Altra cosa identica a sé stessa da ormai tanto tempo è, per così dire, lo sforzo che Sfera mette nei suoi show: rivedibile sulle call to action al pubblico, (i tormentoni “money gang”, un triplice promemoria in vari font del fatto che le date di Milano sono sold out, qualche «Milano su le mani», un dito medio con vaffanculo corale agli invidiosi e chiacchieroni, le luci accese sul momento strappalacrime, il classico casino per Baby Gang, presente come guest su Calcolatrici, e per la ritrovata libertà di Shiva), in cui l’impressione è più quella di un rituale obbligato senza grande spontaneità o coinvolgimento; rivedibile sulla performance, non tanto perché ci si aspetti da lui chissà che cosa da un punto di vista vocale o musicale, quanto perché il suo contributo alla realizzazione di uno show all’altezza del contesto è pressoché nullo, e dispiace che in una carriera così ricca di successi non sia ancora riuscito a trovare soluzioni più stimolanti rispetto al consueto formato del canto sopra alla traccia originale.
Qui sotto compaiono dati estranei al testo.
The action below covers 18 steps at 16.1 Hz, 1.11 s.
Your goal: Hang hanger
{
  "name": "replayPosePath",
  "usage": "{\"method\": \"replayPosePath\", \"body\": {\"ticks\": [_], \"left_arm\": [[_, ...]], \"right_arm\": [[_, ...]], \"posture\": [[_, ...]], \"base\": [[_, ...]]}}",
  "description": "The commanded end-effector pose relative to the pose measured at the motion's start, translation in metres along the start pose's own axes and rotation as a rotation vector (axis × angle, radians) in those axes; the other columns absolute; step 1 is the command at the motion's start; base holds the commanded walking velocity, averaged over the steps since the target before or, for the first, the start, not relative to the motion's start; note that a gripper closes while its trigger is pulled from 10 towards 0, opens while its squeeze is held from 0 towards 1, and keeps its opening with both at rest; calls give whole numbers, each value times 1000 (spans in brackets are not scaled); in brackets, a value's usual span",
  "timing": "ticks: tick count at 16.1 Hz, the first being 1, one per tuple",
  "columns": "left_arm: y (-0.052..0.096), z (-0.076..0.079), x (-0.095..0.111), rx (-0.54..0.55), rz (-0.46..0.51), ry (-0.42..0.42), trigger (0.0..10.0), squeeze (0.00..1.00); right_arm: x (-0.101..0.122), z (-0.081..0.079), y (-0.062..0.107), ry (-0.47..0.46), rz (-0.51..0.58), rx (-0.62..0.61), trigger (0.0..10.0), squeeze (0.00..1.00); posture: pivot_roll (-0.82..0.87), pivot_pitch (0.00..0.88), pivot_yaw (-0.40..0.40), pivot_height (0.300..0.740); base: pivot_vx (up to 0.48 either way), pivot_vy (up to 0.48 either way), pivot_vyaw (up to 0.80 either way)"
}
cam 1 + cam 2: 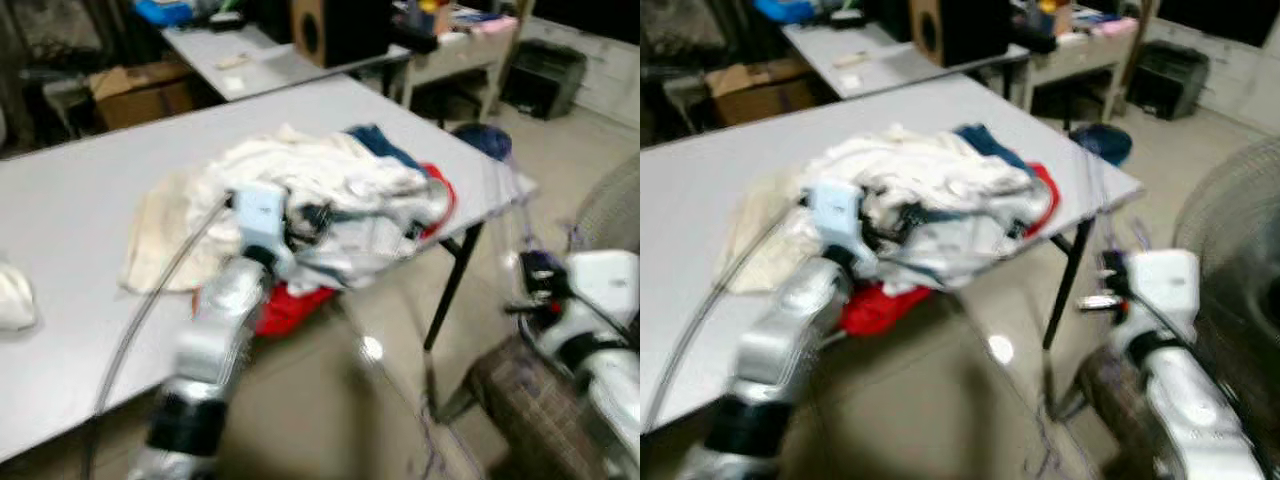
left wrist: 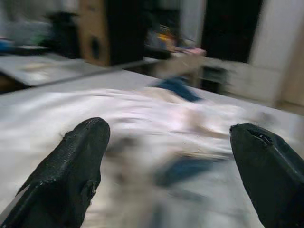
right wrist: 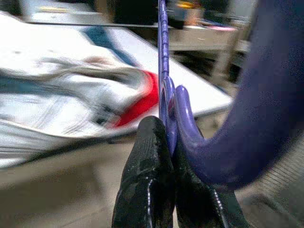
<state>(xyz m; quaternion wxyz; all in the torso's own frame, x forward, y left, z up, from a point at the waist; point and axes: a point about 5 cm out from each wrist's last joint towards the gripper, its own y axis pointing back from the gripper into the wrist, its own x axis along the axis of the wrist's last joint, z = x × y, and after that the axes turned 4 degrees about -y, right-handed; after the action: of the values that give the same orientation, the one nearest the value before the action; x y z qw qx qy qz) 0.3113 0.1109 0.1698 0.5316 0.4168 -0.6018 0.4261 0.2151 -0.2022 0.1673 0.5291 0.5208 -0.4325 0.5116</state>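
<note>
A purple plastic hanger (image 3: 164,71) stands up between the fingers of my right gripper (image 3: 168,130), which is shut on it. That gripper (image 1: 530,285) hangs off the table's right end, over the floor. A pile of white, blue and red clothes (image 1: 330,200) lies on the grey table (image 1: 100,180) near its front edge. My left gripper (image 2: 171,133) is open, its two black fingers wide apart, and it points at the pile. Its fingers (image 1: 310,218) sit at the pile's near side. The picture is blurred.
A round fan grille (image 1: 610,210) stands at the right. A checked basket (image 1: 520,390) sits on the floor below my right arm. Behind are a second table (image 1: 270,60), a speaker (image 1: 335,30) and a cardboard box (image 1: 140,90).
</note>
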Motion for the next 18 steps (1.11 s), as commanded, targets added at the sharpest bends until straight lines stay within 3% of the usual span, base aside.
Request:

L’unica differenza rispetto alle ospitate nelle discoteche delle origini e ai primi concerti nei club è il budget, speso in questo caso egregiamente con scenografie notevoli – con un ampio utilizzo del fuoco e visual coinvolgenti e molto narrativi – e un corpo di ballo che fa una bellissima figura. In una sorta di beffa metaforica è, appunto, il budget che colma il vuoto performativo di Sfera. Ma di nuovo, sono sottigliezze che non influiscono minimamente sulla percezione delle migliaia di presenti: il vero show è la scaletta, il concerto è una festa collettiva e il palazzetto trema in continuazione, non metaforicamente. E forse non ha nemmeno senso aprire una discussione su come suoni oggi Rockstar, sulla sua influenza o meno, sull’evoluzione (nulla) di Sfera come artista: l’unica cosa da fare è prendersi il vaffanculo e accettare che noi siamo i chiacchieroni, loro sono gli invitati alla festa e lui, Sfera, è sempre e comunque la rockstar.